● Aim of the exercise
Every line of the material below is to be printed again exactly.

=== Section Start ===

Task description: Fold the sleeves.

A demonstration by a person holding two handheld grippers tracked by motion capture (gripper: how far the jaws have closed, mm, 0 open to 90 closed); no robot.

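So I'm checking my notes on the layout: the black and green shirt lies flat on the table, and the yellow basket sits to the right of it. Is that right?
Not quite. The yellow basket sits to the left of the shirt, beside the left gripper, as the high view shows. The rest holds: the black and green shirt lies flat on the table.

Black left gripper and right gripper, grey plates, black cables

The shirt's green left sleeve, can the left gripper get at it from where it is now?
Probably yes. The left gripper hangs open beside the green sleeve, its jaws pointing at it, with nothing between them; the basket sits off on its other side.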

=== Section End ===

● Output for this task
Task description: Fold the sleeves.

A demonstration by a person holding two handheld grippers tracked by motion capture (gripper: how far the jaws have closed, mm, 0 open to 90 closed); no robot.

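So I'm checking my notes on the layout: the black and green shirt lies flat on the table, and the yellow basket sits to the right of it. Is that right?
Not quite. The yellow basket sits to the left of the shirt, beside the left gripper, as the high view shows. The rest holds: the black and green shirt lies flat on the table.

Black left gripper and right gripper, grey plates, black cables

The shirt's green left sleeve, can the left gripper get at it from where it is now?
Probably yes. The left gripper hangs open beside the green sleeve, its jaws pointing at it, with nothing between them; the basket sits off on its other side.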

No part of the exercise is left unanswered.